Exercise requirements -> Pull each line containing "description" out of the data and copy it.

[[ Extracted entries, beginning ]]

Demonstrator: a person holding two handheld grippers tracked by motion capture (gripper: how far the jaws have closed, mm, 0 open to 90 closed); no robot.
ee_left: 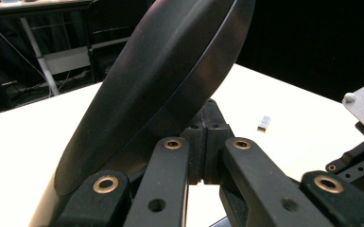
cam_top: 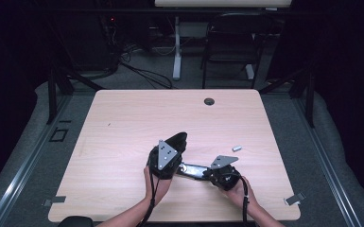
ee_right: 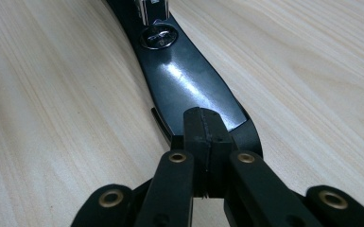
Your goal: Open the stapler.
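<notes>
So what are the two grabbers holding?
The left gripper pinches a black curved shell at its edge; the right gripper pinches a black flat arm by its end.

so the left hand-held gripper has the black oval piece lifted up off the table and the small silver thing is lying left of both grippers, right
Not quite. The small silver thing lies to the right of the left hand-held gripper, beyond the right hand-held gripper, as the high view shows. The black oval piece is indeed raised.

High overview, two close gripper views
</notes>
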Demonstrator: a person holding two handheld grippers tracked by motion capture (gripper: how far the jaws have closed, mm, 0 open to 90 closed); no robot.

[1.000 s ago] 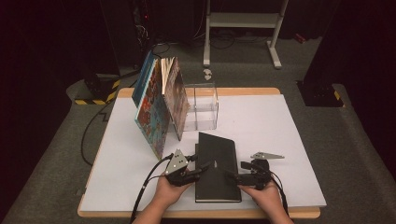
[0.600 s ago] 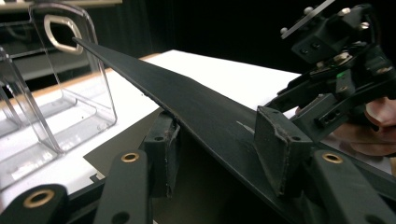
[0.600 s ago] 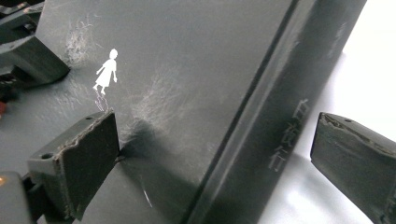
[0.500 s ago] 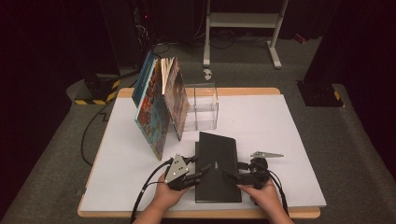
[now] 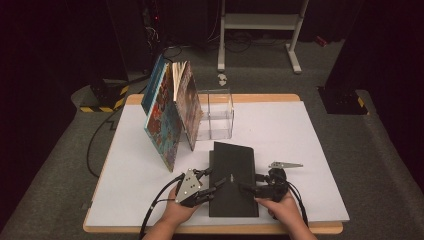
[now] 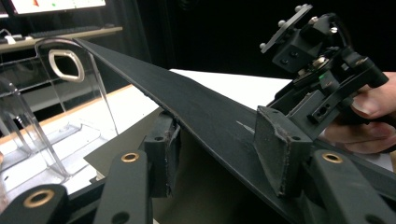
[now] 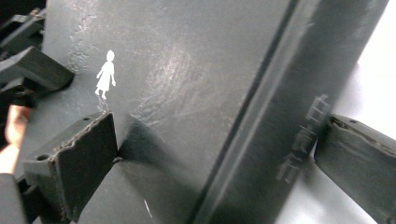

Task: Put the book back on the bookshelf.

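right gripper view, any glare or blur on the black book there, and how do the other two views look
Right gripper view: soft sheen on the black book, near jaw pads blurred. Left gripper view: book cover sharp, clear stand catches bright reflections. High view: white table evenly lit, surroundings very dark, both grippers small and soft.

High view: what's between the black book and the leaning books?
Bare white table between the black book and the leaning books; the clear holder stands further back.
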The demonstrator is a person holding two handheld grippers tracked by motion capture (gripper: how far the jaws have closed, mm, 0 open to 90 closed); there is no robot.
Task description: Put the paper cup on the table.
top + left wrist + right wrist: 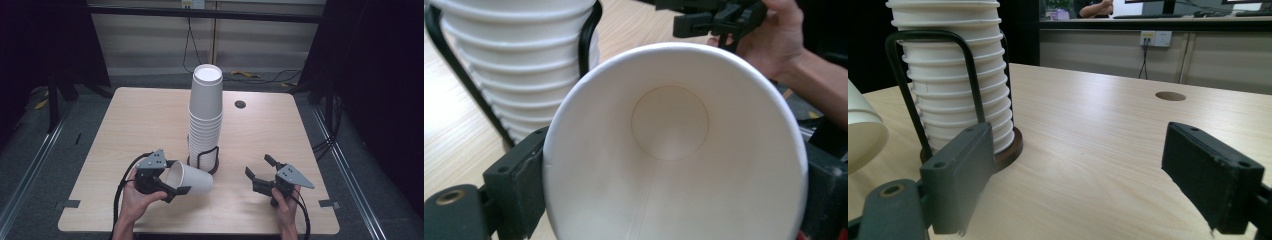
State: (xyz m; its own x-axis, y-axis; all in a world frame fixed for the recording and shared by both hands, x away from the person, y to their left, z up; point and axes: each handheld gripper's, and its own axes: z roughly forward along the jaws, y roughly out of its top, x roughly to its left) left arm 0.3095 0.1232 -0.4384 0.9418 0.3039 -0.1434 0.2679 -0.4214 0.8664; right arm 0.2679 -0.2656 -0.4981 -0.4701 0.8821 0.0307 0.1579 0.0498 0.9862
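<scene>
- The left gripper [176,181] clamps a smooth white paper cup [192,180] by its round rim, lying sideways near the bench's [135,120] front edge.
- The right gripper [261,172] gapes wide, empty.
- Ribbed cup stack [205,117] stands mid-bench in a black wire holder [204,161].

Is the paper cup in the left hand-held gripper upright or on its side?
On its side: the paper cup points its open mouth at the left hand-held gripper.

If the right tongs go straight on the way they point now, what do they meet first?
Probably nothing soon: the open right tongs point over bare table. The cup stack stands left of their line, though depth is unclear.
</scene>
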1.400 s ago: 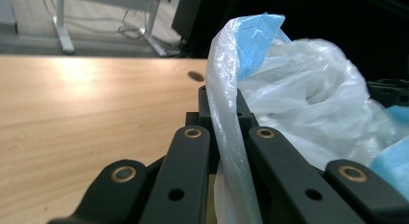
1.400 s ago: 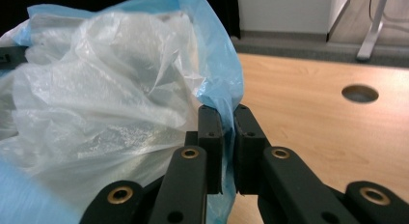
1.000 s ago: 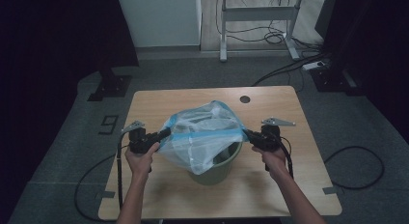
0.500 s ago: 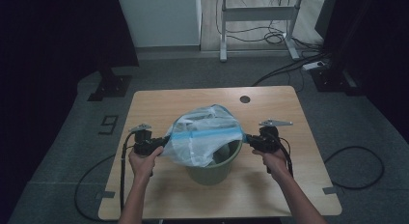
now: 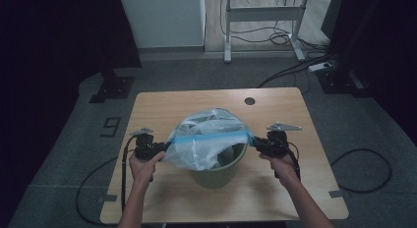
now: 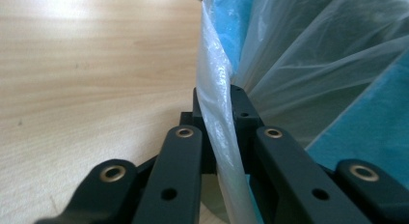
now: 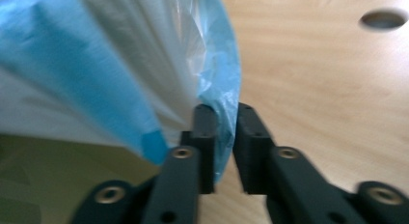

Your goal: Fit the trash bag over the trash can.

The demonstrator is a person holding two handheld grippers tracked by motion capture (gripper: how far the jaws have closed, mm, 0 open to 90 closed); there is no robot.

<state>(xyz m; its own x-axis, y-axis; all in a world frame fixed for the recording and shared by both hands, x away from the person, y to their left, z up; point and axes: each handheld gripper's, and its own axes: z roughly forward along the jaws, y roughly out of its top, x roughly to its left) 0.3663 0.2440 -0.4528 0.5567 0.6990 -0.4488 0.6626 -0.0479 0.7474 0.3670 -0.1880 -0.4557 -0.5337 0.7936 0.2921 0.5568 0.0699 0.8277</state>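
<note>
While the left gripper [image 5: 164, 147] clamps the bag [image 5: 209, 139] and the right gripper [image 5: 256, 142], jaws just parting, lets it hang loose between them, a bin [image 5: 219, 171] stands mid-table [image 5: 162, 102], bare wood around it.

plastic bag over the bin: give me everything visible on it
The thin, translucent, pale-blue plastic bag has a brighter blue band along its mouth. It is crinkled and billowed, stretched sideways over the round olive-green bin, partly sagging into it. The left gripper pinches its left edge; at the right gripper, whose jaws have just been opening, the film lies between them, against one pad.
</note>
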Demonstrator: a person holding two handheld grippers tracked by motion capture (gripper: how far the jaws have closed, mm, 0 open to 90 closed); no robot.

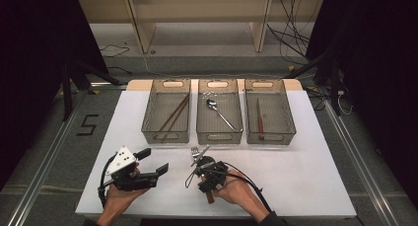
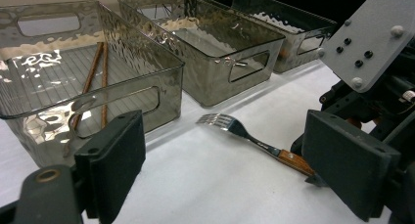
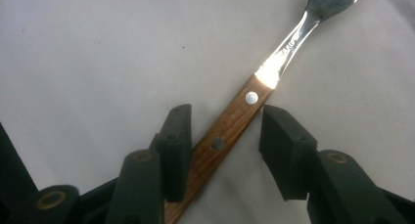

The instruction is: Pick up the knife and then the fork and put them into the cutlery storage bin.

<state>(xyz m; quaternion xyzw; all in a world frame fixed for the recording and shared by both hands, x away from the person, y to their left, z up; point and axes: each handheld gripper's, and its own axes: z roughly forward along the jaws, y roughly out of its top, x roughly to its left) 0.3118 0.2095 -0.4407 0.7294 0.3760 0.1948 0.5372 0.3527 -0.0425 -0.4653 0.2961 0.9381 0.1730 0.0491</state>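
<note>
Fork, steel-tined with a riveted brown wooden handle (image 3: 230, 128), lies flat on the white table sheet (image 1: 305, 181), near the person's edge and just short of the middle bin. Tines point toward the bins; handle runs back toward the person.

Right gripper (image 3: 225, 136) pointed down over the handle, jaws straddling it. Jaws about half open. Left pad (image 3: 178, 145) sits at or against the handle's edge; right pad (image 3: 284, 150) stands apart from the wood with bare sheet showing between. No firm pinch seen; fork rests on the sheet. In the high view the right gripper (image 1: 209, 174) sits at centre front, fork tines (image 1: 196, 152) poking out beyond it.

Left gripper (image 1: 148, 169) held level off to the left, well apart from the fork, jaws wide apart and nothing between them. Its own view looks across the sheet at the fork (image 2: 244, 131) and the other gripper's grey three-cornered plate (image 2: 372, 38).

Three clear smoky plastic bins in a row at the far side of the sheet:
- left bin (image 1: 148, 130): pair of brown wooden chopsticks (image 1: 175, 115), lying slantwise
- middle bin (image 1: 199, 132): steel spoon (image 1: 219, 112)
- right bin (image 1: 291, 127): slim utensil with a reddish-brown handle (image 1: 259, 120); type too small to tell
</note>
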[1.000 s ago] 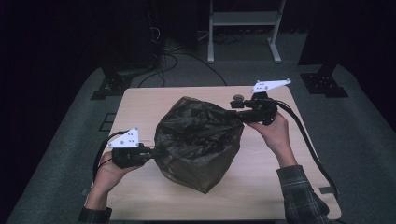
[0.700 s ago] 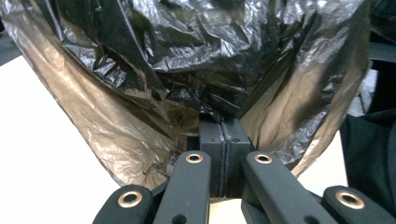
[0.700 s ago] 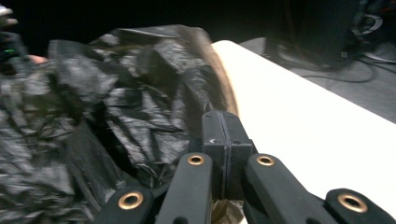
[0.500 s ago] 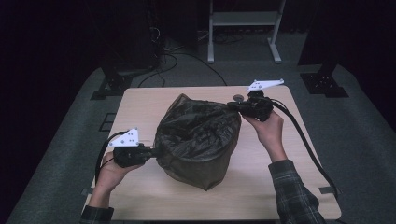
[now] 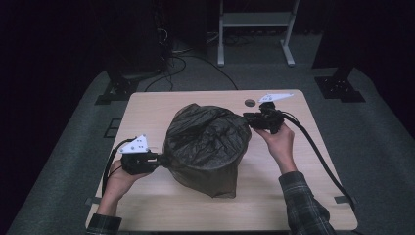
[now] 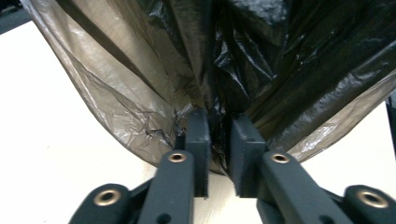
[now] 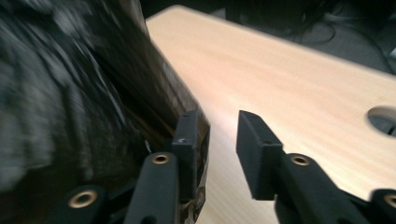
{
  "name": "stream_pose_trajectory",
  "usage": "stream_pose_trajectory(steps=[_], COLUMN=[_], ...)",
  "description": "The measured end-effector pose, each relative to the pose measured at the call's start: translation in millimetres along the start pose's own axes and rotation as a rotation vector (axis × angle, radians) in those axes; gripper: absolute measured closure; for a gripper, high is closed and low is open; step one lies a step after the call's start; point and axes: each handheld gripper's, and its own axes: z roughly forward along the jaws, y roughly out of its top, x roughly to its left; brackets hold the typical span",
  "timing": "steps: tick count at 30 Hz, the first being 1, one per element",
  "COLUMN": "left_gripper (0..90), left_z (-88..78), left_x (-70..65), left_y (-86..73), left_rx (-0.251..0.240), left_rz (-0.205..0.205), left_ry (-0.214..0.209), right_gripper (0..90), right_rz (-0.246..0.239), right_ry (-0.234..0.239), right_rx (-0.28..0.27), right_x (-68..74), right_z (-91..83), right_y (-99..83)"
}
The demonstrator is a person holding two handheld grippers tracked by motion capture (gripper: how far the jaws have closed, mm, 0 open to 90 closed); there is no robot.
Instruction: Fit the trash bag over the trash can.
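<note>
**Bag between two tools, both grips easing off**

Over to the left tool (image 5: 159, 159) first: parked low on the counter (image 5: 147, 112), nose pressed into the near-left flank of the bag (image 5: 208, 142). Held from behind by the left hand (image 5: 117, 178), grey plate on top. Seen along its own jaws (image 6: 218, 135): set narrow, just been opening a touch, with a bunched fold of dark film (image 6: 219, 93) running down into the slim gap. Looks loose in there rather than pinched, pads barely off it. Thin brownish film fanning out to either side, pale wood beneath.

Now across to the right tool (image 5: 247, 118): up at the bag's far-right shoulder, just beside the top rim, carried by the right hand (image 5: 279, 142), cable (image 5: 318, 156) trailing back toward the counter's near-right corner. Jaws here (image 7: 217, 135) plainly apart, moderately wide, also just been opening. Nothing clamped: bare wood showing through the gap, bag edge (image 7: 198, 135) lying against the left-hand jaw and wrapping its tip. Blurred bag surface off to that same side. Round hole (image 7: 383, 119) in the counter out beyond the other jaw, well clear.

And the bag itself: standing mid-counter between the two tools, domed and crinkled, touching the left one, brushing the right.
</note>
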Motion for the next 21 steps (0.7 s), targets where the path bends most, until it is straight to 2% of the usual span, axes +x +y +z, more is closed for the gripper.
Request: stream_pose_trajectory(steps=[2, 4, 6, 7, 8, 10, 15, 16, 18, 20, 21], left_gripper=[73.6, 71.8, 71.7, 71.6, 71.3, 70.9, 70.5, 70.2, 69.5, 67.9, 66.5], left_z=[-0.9, 2.5, 7.5, 7.5, 12.2, 16.5, 23.2, 28.1, 30.9, 42.6, 42.6], left_x=[-2.1, -4.3, -6.6, -6.6, -8.9, -11.9, -17.1, -20.6, -22.7, -32.2, -32.2], left_y=[1.0, 2.1, 3.8, 3.8, 5.9, 8.7, 12.5, 15.0, 16.5, 21.2, 21.2], left_rx=[-0.017, -0.007, 0.004, 0.004, 0.008, 0.011, 0.006, 0.006, 0.006, -0.003, -0.003], left_rz=[0.007, 0.019, 0.031, 0.031, 0.039, 0.044, 0.055, 0.062, 0.069, 0.075, 0.075], left_ry=[-0.022, -0.038, -0.05, -0.05, -0.061, -0.069, -0.099, -0.121, -0.13, -0.179, -0.179], right_gripper=[55.8, 53.2, 50.1, 50.1, 47.3, 43.0, 34.8, 31.8, 30.9, 30.6, 30.6], right_rz=[-0.016, -0.03, -0.047, -0.047, -0.084, -0.102, -0.148, -0.173, -0.177, -0.189, -0.187], right_ry=[-0.009, -0.004, -0.001, -0.001, 0.004, 0.013, 0.045, 0.073, 0.075, 0.091, 0.095], right_rx=[-0.064, -0.1, -0.12, -0.12, -0.14, -0.156, -0.16, -0.148, -0.143, -0.127, -0.128], right_x=[1.1, 3.0, 5.7, 5.7, 9.7, 12.4, 16.8, 18.5, 18.9, 20.1, 20.2], right_z=[-22.5, -37.1, -48.7, -48.7, -61.7, -70.3, -83.6, -90.0, -91.8, -100.1, -102.0], right_y=[6.1, 7.7, 7.6, 7.6, 4.9, 1.9, -5.7, -11.2, -12.9, -20.9, -22.7])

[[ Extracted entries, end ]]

Solution below ->
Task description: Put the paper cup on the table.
  "description": "The measured end-effector pose, each relative to the pose measured at the call's start: translation in millimetres along the start pose's own axes and rotation as a rotation vector (axis × angle, radians) in those axes; gripper: absolute measured closure; for a gripper, high is closed and low is open; step one lies a step after the call's start; point and axes: each handheld gripper's, and its own axes: z roughly forward along the jaws, y roughly out of its top, x roughly to its left; brackets hold the typical span",

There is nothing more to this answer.